## Task prompt
Please transcribe exactly, and only, the lines of the data below between the line holding "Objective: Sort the" and the line holding "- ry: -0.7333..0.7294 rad", inclusive.

***** Information supplied *****

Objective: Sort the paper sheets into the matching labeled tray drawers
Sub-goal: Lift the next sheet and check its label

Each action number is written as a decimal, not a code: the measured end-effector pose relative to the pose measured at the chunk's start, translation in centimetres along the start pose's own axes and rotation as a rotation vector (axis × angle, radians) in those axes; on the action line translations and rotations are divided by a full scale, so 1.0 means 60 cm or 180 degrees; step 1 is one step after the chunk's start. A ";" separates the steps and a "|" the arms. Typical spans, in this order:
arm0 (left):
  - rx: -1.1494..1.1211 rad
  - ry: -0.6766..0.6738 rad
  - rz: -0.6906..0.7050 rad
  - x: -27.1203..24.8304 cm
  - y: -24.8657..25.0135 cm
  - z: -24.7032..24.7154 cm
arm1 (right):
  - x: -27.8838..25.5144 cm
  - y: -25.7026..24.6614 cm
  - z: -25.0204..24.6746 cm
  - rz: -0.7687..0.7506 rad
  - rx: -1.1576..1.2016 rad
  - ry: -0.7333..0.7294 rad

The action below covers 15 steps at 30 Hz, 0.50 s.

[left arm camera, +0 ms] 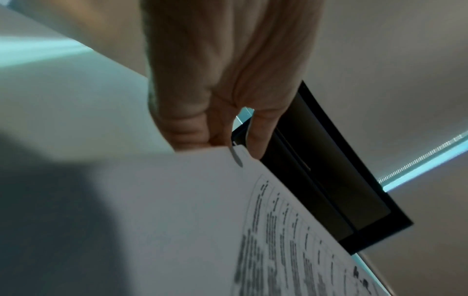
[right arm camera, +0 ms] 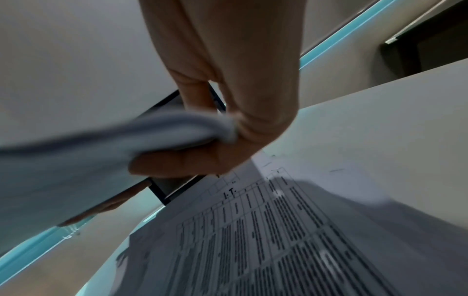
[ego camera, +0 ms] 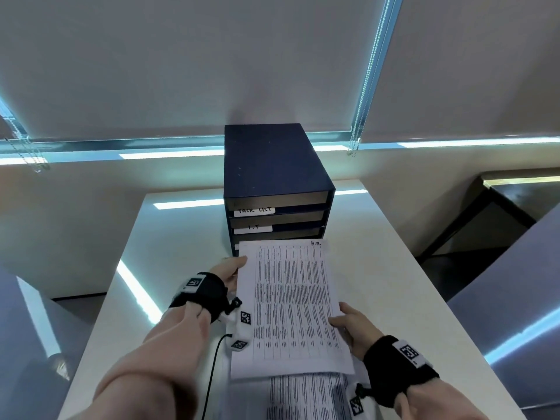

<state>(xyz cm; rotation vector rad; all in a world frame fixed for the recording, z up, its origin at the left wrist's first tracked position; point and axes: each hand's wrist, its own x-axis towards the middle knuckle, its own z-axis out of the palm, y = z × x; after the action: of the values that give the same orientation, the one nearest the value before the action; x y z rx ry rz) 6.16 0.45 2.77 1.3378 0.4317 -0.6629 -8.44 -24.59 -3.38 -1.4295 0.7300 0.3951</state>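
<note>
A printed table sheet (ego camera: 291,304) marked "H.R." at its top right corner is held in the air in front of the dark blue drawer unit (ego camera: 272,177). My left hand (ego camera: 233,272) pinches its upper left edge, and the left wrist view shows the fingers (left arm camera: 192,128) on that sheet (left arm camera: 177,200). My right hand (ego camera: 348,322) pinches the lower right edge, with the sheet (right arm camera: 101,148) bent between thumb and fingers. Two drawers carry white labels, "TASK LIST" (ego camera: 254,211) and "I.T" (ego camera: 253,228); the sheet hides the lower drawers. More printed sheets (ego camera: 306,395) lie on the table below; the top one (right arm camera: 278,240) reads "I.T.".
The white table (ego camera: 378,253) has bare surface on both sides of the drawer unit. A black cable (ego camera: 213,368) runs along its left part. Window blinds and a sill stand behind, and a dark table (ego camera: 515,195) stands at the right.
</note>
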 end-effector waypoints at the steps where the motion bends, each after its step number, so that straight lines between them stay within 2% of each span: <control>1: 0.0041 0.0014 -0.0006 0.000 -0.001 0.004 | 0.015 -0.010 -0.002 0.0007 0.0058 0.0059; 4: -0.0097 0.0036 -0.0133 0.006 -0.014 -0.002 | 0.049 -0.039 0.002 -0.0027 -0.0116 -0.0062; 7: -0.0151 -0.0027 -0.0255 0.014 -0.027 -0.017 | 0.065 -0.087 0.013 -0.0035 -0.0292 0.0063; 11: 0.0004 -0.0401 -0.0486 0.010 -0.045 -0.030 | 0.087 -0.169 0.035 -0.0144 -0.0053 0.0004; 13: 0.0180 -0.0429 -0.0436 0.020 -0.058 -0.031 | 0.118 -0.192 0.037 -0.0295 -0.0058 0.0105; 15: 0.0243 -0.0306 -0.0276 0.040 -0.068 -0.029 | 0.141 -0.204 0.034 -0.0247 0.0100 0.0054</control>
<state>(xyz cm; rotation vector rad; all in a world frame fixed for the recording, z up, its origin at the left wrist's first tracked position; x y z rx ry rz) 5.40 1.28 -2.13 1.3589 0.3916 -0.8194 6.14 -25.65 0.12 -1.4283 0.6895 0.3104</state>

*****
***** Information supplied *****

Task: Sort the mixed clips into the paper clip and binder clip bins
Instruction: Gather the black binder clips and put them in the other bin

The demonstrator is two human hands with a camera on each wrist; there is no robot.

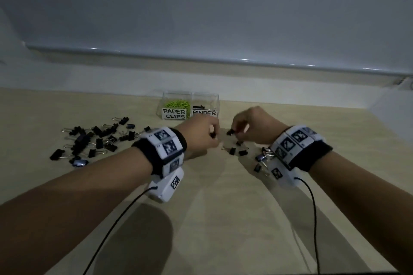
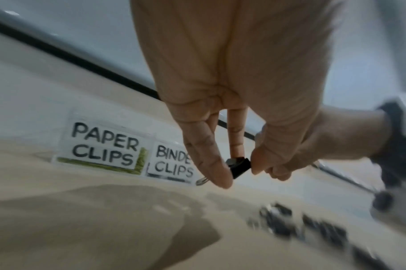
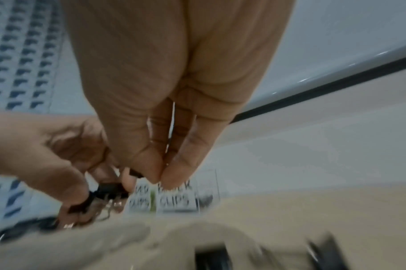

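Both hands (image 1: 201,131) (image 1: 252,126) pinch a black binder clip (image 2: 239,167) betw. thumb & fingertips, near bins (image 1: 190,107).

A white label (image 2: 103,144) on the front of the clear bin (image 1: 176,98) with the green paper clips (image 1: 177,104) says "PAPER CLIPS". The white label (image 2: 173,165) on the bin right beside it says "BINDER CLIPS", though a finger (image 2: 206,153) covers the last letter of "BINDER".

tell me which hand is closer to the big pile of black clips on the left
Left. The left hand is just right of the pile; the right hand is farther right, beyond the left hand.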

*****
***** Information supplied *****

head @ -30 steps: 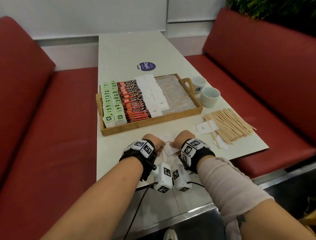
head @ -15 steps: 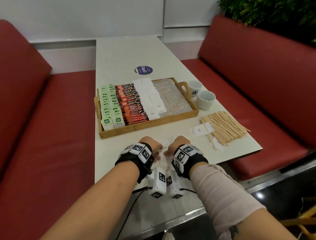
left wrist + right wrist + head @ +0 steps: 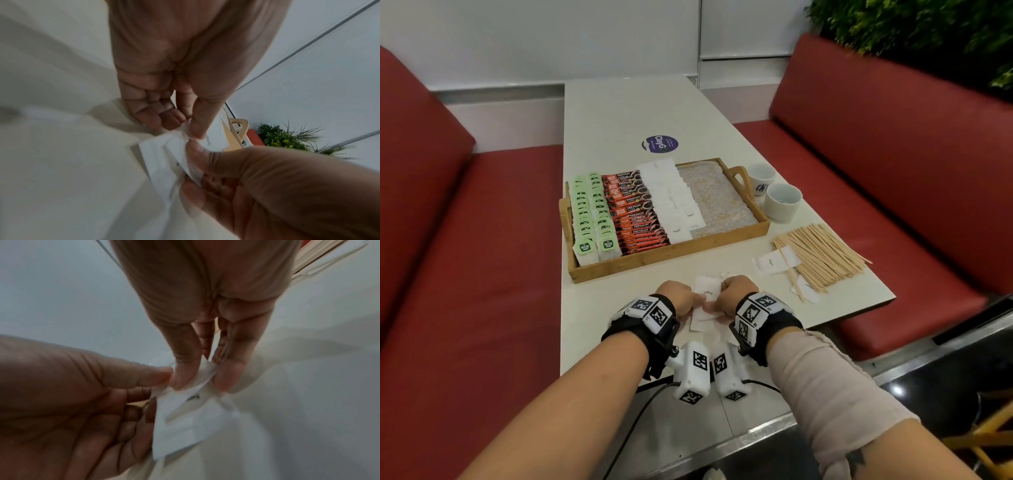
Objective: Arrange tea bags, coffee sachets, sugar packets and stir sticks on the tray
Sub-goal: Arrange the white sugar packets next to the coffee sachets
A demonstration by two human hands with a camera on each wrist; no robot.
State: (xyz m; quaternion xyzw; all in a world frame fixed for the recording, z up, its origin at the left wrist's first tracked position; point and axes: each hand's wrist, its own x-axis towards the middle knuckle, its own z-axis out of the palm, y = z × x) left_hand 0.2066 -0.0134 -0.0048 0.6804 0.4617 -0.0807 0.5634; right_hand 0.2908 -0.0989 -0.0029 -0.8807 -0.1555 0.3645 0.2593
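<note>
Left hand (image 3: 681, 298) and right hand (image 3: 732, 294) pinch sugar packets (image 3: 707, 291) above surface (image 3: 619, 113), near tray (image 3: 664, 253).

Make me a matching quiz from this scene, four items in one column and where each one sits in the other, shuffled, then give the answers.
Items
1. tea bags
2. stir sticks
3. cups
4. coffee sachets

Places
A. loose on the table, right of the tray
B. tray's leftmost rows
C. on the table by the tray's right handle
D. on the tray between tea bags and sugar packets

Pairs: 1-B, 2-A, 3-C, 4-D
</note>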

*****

## Completed task
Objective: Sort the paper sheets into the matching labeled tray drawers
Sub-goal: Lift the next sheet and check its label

Each action number is written as a decimal, not a code: the measured end-effector pose relative to the pose measured at the chunk's start, translation in centimetres along the start pose's own axes and rotation as a rotation vector (axis × angle, radians) in those axes; on the action line translations and rotations are divided by a full scale, so 1.0 means 60 cm or 180 degrees; step 1 is one step after the chunk's start. A ";" separates the steps and a "|" the arms. Typical spans, in this order:
arm0 (left):
  - rx: -1.1494..1.1211 rad
  - ry: -0.6766..0.6738 rad
  - rz: -0.6906..0.7050 rad
  - x: -27.1203..24.8304 cm
  - y: -24.8657..25.0135 cm
  - z: -24.7032..24.7154 cm
arm1 (right):
  - x: -27.8838..25.5144 cm
  - y: -25.7026..24.6614 cm
  - z: -25.0204..24.6746 cm
  - rz: -0.7687..0.7506 rad
  - rx: -1.1576..1.2016 rad
  - ry: -0.7333..0.7294 rad

What came before is the complete response.